◆ What you have to do:
Without the images, repeat every line of the listing verbatim.

◆ Data block:
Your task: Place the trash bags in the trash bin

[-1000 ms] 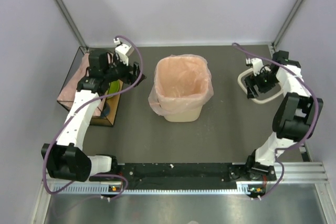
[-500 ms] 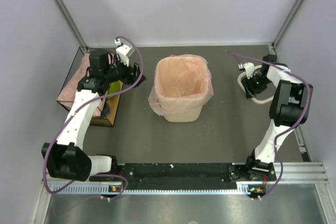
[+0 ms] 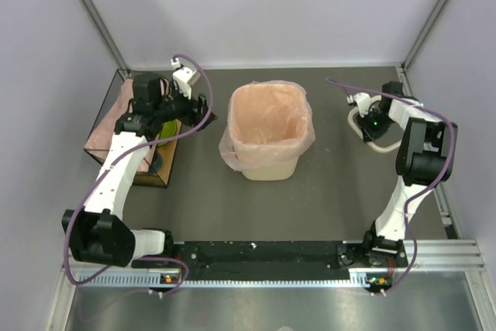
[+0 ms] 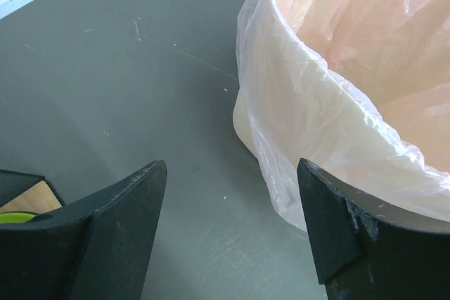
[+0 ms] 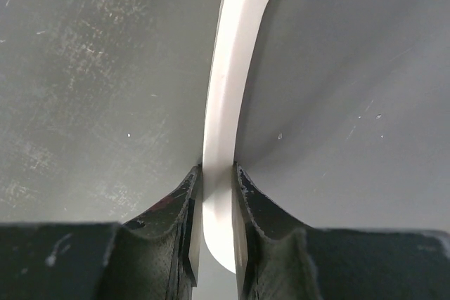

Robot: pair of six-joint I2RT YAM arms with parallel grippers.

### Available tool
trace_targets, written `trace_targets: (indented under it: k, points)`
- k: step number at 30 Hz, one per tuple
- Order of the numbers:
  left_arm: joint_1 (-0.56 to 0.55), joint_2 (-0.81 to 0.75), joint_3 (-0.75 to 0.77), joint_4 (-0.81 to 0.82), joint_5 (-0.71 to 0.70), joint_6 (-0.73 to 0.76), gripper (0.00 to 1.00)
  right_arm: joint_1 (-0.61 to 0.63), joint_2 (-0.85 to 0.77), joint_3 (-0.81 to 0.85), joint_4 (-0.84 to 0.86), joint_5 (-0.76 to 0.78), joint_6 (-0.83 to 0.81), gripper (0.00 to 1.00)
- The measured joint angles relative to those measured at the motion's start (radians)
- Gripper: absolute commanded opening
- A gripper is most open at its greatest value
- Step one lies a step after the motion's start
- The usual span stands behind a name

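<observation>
The cream trash bin (image 3: 273, 167) stands mid-table, lined with a pale pink trash bag (image 3: 267, 114) whose film folds over the rim. More pink trash bags (image 3: 104, 128) lie stacked at the far left. My left gripper (image 3: 203, 108) hovers open just left of the bin. In its wrist view the gripper (image 4: 232, 230) has bare table between its fingers, with the bin wall (image 4: 242, 119) and bag film (image 4: 337, 47) to the right. My right gripper (image 3: 366, 119) is low at the right, shut on the left side of a flat white ring (image 3: 380, 145). The wrist view shows both pads of the gripper (image 5: 216, 194) pressed against the ring's band (image 5: 232, 68).
A dark wire-framed box (image 3: 164, 168) with orange-brown sides sits at the left, under my left arm, with something green (image 3: 167, 125) inside. Grey walls close in the table on three sides. Cables loop off both arms.
My right gripper has shifted left and down onto the white ring and closed its jaws on the band. The left arm has barely moved.
</observation>
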State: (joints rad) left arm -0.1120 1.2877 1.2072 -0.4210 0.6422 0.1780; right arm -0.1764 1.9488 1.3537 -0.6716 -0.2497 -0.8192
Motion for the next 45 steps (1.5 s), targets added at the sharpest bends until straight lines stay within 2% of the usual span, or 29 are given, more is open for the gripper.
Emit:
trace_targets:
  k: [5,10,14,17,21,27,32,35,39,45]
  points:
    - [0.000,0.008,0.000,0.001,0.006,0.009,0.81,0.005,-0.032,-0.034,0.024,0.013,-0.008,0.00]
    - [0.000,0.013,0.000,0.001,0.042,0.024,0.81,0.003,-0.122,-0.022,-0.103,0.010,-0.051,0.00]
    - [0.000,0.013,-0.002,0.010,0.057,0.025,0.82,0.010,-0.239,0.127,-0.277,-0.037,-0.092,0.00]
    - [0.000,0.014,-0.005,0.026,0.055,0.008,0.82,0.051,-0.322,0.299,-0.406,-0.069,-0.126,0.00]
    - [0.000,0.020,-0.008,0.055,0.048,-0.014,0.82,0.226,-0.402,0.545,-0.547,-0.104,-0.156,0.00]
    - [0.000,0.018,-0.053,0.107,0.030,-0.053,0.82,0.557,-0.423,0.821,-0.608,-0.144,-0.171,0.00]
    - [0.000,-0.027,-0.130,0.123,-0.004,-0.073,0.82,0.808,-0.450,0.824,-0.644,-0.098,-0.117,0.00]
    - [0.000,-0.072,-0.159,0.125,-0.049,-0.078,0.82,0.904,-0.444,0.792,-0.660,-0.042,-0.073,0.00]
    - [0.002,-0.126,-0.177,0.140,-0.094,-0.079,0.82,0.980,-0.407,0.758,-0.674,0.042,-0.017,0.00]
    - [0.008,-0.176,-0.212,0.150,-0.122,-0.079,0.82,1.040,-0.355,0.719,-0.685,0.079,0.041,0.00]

◆ Written response:
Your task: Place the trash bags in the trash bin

[-1000 ms] 
[-500 ms] 
[+0 ms] 
[+0 ms] 
[+0 ms] 

Robot: pair of six-joint I2RT YAM arms with parallel grippers.

### Available tool
trace_targets, written `trace_targets: (indented under it: k, points)`
- k: step number at 30 Hz, one per tuple
- Order of the numbers:
  left_arm: joint_1 (-0.56 to 0.55), joint_2 (-0.81 to 0.75), joint_3 (-0.75 to 0.77), joint_4 (-0.81 to 0.82), joint_5 (-0.71 to 0.70), joint_6 (-0.73 to 0.76), gripper (0.00 to 1.00)
  right_arm: joint_1 (-0.61 to 0.63), joint_2 (-0.85 to 0.77), joint_3 (-0.81 to 0.85), joint_4 (-0.84 to 0.86), joint_5 (-0.76 to 0.78), joint_6 (-0.83 to 0.81), gripper (0.00 to 1.00)
- The measured joint angles relative to those measured at the motion's start (radians)
- Gripper: absolute commanded opening
- A gripper is most open at its greatest value
- Step one lies a step after the motion's start
- The usual span stands behind a name

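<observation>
The cream trash bin (image 3: 273, 167) stands mid-table, lined with a pale pink trash bag (image 3: 267, 114) whose film folds over the rim. More pink trash bags (image 3: 104, 128) lie stacked at the far left. My left gripper (image 3: 203, 108) hovers open just left of the bin. In its wrist view the gripper (image 4: 232, 230) has bare table between its fingers, with the bin wall (image 4: 242, 119) and bag film (image 4: 337, 47) to the right. My right gripper (image 3: 366, 119) is low at the right, shut on the left side of a flat white ring (image 3: 380, 145). The wrist view shows both pads of the gripper (image 5: 216, 194) pressed against the ring's band (image 5: 232, 68).
A dark wire-framed box (image 3: 164, 168) with orange-brown sides sits at the left, under my left arm, with something green (image 3: 167, 125) inside. Grey walls close in the table on three sides. Cables loop off both arms.
My right gripper has shifted left and down onto the white ring and closed its jaws on the band. The left arm has barely moved.
</observation>
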State: (joints rad) left arm -0.1120 1.2877 1.2072 -0.4210 0.6422 0.1780; right arm -0.1764 1.9488 1.3537 -0.6716 -0.2497 -0.8192
Motion for the next 45 steps (1.5 s), targets added at the sharpest bends until straight lines stay within 2% of the usual span, or 29 are given, more is open for the gripper.
Emit:
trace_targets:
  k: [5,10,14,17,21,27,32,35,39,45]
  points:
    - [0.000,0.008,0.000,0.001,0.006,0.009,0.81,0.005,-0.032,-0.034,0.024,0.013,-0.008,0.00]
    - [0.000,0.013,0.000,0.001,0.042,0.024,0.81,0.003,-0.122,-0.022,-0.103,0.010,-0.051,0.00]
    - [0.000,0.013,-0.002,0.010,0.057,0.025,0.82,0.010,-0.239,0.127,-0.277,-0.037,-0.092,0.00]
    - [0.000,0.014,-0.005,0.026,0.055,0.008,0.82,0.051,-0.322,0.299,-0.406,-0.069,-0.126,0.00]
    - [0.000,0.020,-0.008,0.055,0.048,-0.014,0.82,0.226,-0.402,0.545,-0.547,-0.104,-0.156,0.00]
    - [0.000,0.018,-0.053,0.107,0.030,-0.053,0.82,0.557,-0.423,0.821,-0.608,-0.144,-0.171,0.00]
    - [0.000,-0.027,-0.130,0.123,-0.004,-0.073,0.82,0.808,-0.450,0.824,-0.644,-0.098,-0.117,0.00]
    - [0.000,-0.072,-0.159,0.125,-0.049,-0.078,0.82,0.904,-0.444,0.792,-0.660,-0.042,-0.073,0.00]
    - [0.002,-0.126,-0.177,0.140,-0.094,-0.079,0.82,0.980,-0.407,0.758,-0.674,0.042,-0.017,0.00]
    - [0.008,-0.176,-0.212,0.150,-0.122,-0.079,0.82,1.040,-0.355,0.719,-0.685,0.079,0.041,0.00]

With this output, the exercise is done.